**EXERCISE DIRECTIONS**.
Omit the pictures and return exactly the stretch of the material below from the line with "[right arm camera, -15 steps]" through the line with "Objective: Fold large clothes".

::::::::::

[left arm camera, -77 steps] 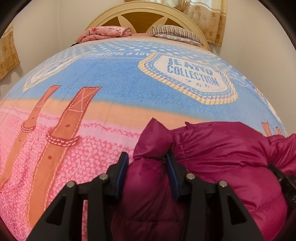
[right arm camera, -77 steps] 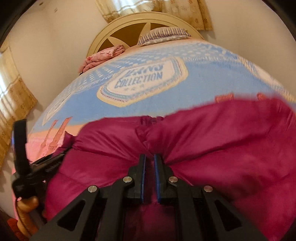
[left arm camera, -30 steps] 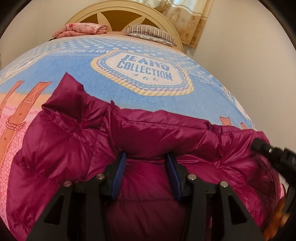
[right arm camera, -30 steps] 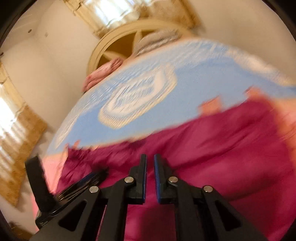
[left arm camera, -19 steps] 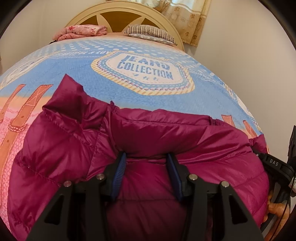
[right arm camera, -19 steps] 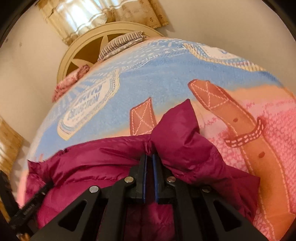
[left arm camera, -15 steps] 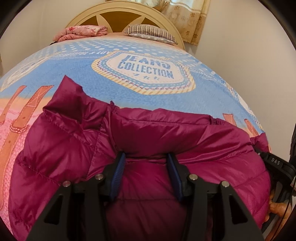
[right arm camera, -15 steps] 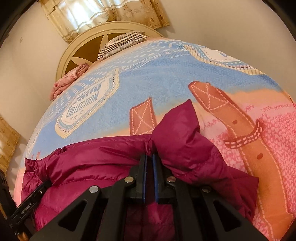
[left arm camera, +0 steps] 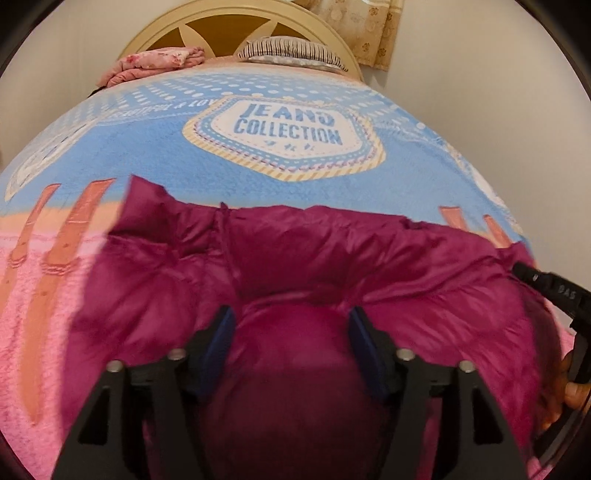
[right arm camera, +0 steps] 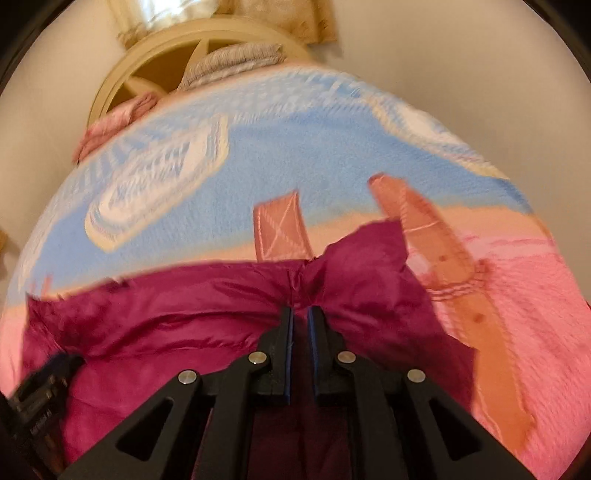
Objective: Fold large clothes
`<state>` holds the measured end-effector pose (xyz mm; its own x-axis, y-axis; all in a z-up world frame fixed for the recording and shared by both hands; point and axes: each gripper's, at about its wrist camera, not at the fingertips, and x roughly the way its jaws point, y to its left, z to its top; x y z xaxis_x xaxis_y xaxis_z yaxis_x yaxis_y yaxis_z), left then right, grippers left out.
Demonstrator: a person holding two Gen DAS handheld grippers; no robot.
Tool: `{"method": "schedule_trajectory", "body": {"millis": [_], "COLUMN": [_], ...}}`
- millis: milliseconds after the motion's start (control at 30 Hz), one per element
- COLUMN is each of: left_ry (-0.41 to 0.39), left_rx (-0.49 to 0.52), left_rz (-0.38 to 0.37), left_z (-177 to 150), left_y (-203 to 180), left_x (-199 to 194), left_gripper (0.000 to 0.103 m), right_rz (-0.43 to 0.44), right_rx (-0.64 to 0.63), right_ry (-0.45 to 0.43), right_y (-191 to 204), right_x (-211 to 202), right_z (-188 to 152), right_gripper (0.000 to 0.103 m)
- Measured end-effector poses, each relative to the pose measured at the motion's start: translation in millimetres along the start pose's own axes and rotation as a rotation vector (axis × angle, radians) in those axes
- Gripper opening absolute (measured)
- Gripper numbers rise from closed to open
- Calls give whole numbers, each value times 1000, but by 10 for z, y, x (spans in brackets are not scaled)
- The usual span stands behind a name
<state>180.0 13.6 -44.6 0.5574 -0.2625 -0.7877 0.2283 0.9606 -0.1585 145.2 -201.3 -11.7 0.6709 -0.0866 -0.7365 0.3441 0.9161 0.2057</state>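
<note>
A magenta puffer jacket (left arm camera: 332, 251) lies bunched on the bed's blue and pink blanket (left arm camera: 184, 155). My left gripper (left arm camera: 290, 317) is over its middle. Its jaws are opening and stand wide, and a puffed fold bulges up between the blue pads without being squeezed. At the right edge of the left wrist view, the right gripper's body (left arm camera: 550, 291) shows. My right gripper (right arm camera: 300, 310) is shut on a pinch of the jacket (right arm camera: 184, 302) near a corner flap. The right wrist view is blurred, and the left gripper's body (right arm camera: 40, 384) shows at its lower left.
A cream headboard (left arm camera: 229, 33) stands at the far end, with a striped pillow (left arm camera: 291, 51) and a folded pink cloth (left arm camera: 155, 62) in front of it. A wall and a curtain (left arm camera: 369, 29) run along the bed's right side. Blanket (right arm camera: 277, 155) stretches beyond the jacket.
The left jaws have spread much wider, freeing the fold they pinched, and the gripper has lifted a little. The right gripper has shifted while keeping its pinch on the jacket.
</note>
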Motion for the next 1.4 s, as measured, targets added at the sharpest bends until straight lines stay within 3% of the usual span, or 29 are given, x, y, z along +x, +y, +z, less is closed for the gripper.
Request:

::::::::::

**OUTPUT**.
[right arm camera, -15 steps] 
[left arm camera, +0 steps] 
[right arm camera, +0 steps] 
Objective: Fold large clothes

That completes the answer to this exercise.